Read "Hands-on Deep Learning (PyTorch Edition)" together - Drop out

LitchiCheng · Published on 2024-10-27 21:26

Read "Hands-on Deep Learning (PyTorch Edition)" together - Drop out [Copy link]

Another profound dimension of simplicity is its smoothness, which emphasizes that a function should not react drastically or produce large changes in output when faced with small fluctuations in input data. In the field of machine learning and deep neural networks, pursuing model smoothness is crucial to improving generalization ability and reducing overfitting. Smoothness requires that the model not only fits the training data well, but also maintains stable prediction performance on unseen data.

Dropout, as an innovative technique for training neural networks, is designed based on this concept. In the process of forward propagation, dropout not only calculates the output of each internal layer, but also deliberately injects random noise into these layers. The specific method is to randomly "discard" or temporarily ignore some neurons in the network according to a certain probability. The reason why this technology is named "Dropout" is that intuitively, it seems to randomly "discard" or close the connections of some neurons in each iteration step of the training process. The introduction of this randomness effectively breaks the fixed pattern or path dependence that may be formed during the training of the neural network, prompting the network to explore more possibilities, thereby improving the generalization performance and robustness of the model. By continuously implementing dropout during the training process, the network gradually learns how to make accurate predictions in the absence of some information, which is of great significance for improving the performance of the model in practical applications.

import torch
import torchvision
from torch.utils import data
from torchvision import transforms
import matplotlib.pyplot as plt
from torch import nn 

def get_dataloader_workers():
    return 6

def load_data_fashion_mnist(batch_size, resize=None):
    trans = [transforms.ToTensor()]
    if resize:
        trans.insert(0, transforms.Resize(resize))
    trans = transforms.Compose(trans)
    mnist_train = torchvision.datasets.FashionMNIST(root="./data", train=True, transform=trans, download=True)
    mnist_test = torchvision.datasets.FashionMNIST(root="./data", train=False, transform=trans, download=True)
    return (data.DataLoader(mnist_train, batch_size, shuffle=True, num_workers=get_dataloader_workers()),
            data.DataLoader(mnist_test, batch_size, shuffle=False, num_workers=get_dataloader_workers()))

def accurancy(y_hat, y):
    if len(y_hat.shape) > 1 and y_hat.shape[1] > 1:
        y_hat = y_hat.argmax(axis=1)
    cmp = y_hat.type(y.dtype) == y
    return float(cmp.type(y.dtype).sum())

class Accumulator:
    def __init__(self, n) -> None:
        self.data = [0.0]*n
    
    def add(self, *args):
        self.data = [a + float(b) for a, b in zip(self.data, args)]

    def reset(self):
        self.data = [0.0] * len(self.data)

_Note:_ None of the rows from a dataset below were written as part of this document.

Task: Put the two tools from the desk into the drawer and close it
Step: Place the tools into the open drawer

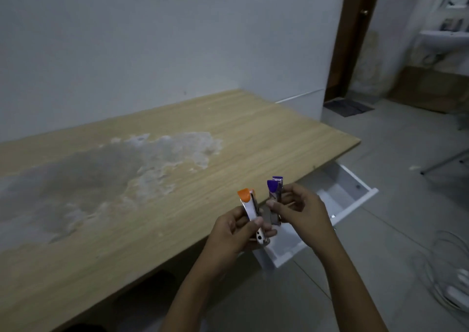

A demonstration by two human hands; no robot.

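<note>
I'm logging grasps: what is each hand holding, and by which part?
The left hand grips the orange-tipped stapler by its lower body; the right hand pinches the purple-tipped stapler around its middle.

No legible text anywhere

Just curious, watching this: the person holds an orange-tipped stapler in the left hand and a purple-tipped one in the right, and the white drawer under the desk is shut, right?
Not quite: the head view shows the white drawer pulled open. The rest holds.
</note>
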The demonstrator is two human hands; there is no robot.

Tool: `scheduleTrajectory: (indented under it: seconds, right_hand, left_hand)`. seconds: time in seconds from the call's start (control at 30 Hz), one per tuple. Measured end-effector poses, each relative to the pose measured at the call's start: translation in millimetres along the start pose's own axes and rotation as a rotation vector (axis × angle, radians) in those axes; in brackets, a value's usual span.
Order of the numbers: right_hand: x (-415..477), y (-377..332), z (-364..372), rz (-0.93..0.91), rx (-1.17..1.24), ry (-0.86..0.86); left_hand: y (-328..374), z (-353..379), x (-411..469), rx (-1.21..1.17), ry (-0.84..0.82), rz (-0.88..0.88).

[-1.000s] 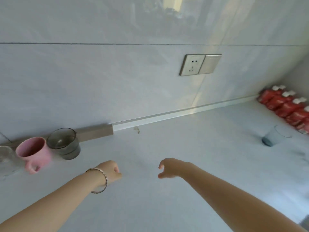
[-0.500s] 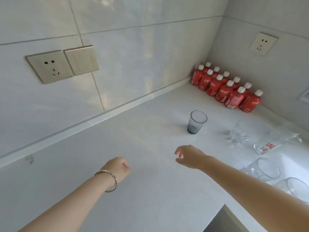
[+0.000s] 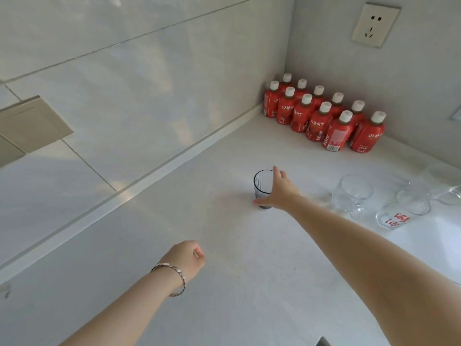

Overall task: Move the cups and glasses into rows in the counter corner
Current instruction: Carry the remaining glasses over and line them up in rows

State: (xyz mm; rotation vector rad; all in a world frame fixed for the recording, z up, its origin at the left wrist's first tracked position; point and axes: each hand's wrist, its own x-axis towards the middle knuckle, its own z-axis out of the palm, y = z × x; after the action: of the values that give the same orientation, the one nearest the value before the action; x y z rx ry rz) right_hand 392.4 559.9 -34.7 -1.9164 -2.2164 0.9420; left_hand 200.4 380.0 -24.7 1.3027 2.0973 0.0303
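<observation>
Right grip [image 3: 279, 192] spread, around tinted glass [image 3: 262, 183], upright

The word JUICE runs down the labels of two red bottles [image 3: 320, 126] in the far right corner of the worktop [image 3: 249, 270]. Their white characters are too small to read. The red print on a clear glass [image 3: 396, 218] at the right is illegible.
</observation>
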Motion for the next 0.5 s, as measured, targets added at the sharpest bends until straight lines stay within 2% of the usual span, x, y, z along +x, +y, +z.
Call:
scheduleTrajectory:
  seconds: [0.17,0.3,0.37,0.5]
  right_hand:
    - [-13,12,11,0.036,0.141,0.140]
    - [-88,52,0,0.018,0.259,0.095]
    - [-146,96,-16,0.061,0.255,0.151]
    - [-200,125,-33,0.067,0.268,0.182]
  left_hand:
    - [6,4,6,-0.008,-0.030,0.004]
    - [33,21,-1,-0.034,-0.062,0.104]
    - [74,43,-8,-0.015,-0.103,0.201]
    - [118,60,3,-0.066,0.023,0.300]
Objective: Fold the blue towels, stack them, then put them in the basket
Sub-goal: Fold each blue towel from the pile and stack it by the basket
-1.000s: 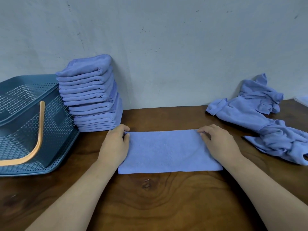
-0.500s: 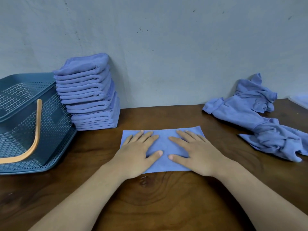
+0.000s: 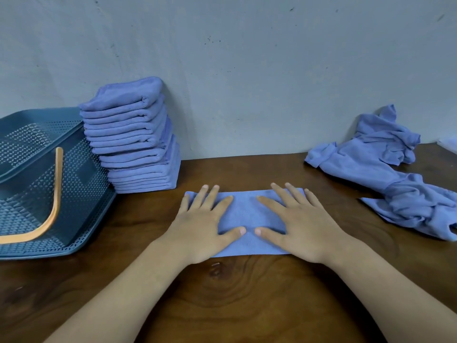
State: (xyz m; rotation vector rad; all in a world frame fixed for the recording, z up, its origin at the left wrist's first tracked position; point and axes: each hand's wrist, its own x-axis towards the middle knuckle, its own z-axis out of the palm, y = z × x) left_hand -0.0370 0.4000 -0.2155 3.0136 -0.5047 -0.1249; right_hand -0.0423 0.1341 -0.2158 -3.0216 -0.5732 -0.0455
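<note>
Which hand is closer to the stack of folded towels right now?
Left. The left hand lies flat on the towel, in front and right of the stack; the right hand lies beyond it, farther right.

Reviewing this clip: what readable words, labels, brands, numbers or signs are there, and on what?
None readable. No text, label or number shows on the stack of folded towels, the flat towel, the crumpled towels, the basket, the table or the wall; the wall has only dark specks.
</note>
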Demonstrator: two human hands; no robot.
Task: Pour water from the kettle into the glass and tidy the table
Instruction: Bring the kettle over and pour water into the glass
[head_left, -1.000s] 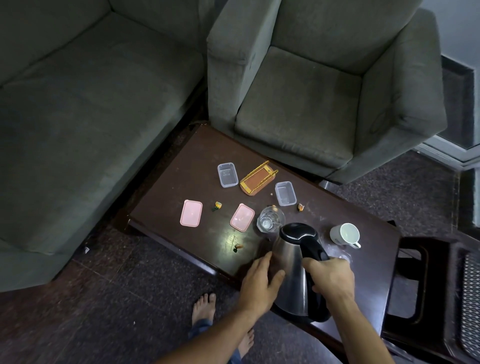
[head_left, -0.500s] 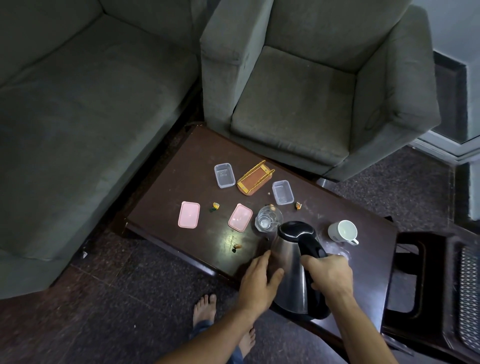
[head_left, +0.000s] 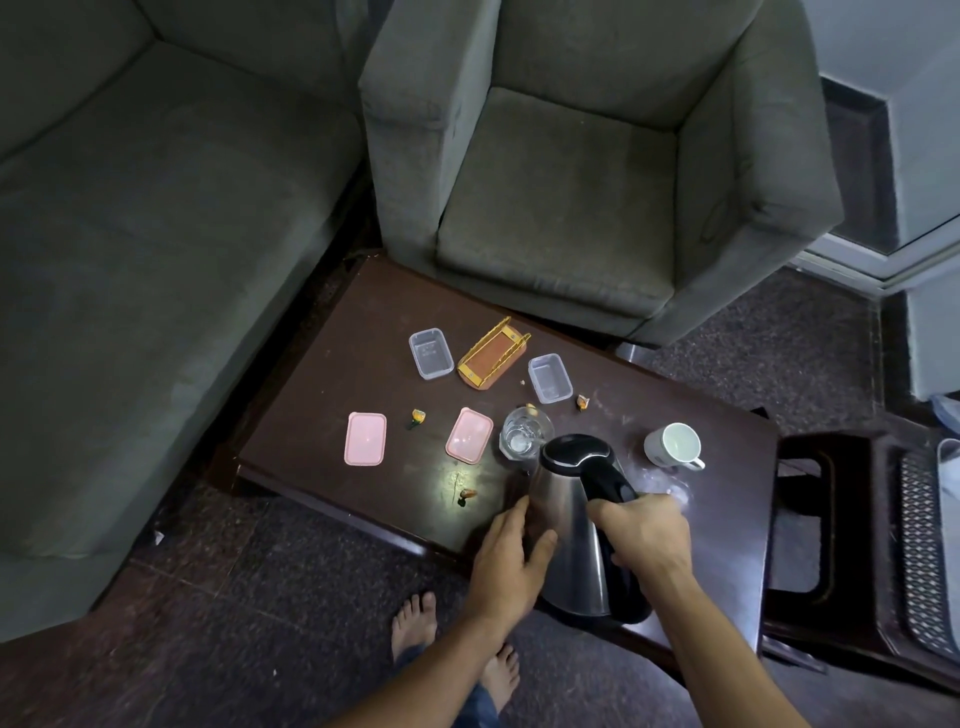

    def __getitem__(self, idx):
        return self.data[idx]

def evaluate_accurancy(net, data_iter):
    if isinstance(net, torch.nn.Module):
        net.eval()
    metric = Accumulator(2)
    with torch.no_grad():
        for X, y in data_iter:
            metric.add(accurancy(net(X), y), y.numel())
    return metric[0] / metric[1]

def train_epoch_ch3(net, train_iter, loss, updater):
    if isinstance(net, torch.nn.Module):
        net.train()
    metric = Accumulator(3)
    for X, y in train_iter:
        y_hat = net(X)
        l = loss(y_hat, y)
        if isinstance(updater, torch.optim.Optimizer):
            updater.zero_grad()
            l.mean().backward()
            updater.step()
        else:
            l.sum().backward()
            updater(X.shape[0])
        metric.add(float(l.sum()), accurancy(y_hat, y), y.numel())
    return metric[0] / metric[1], metric[1] / metric[2]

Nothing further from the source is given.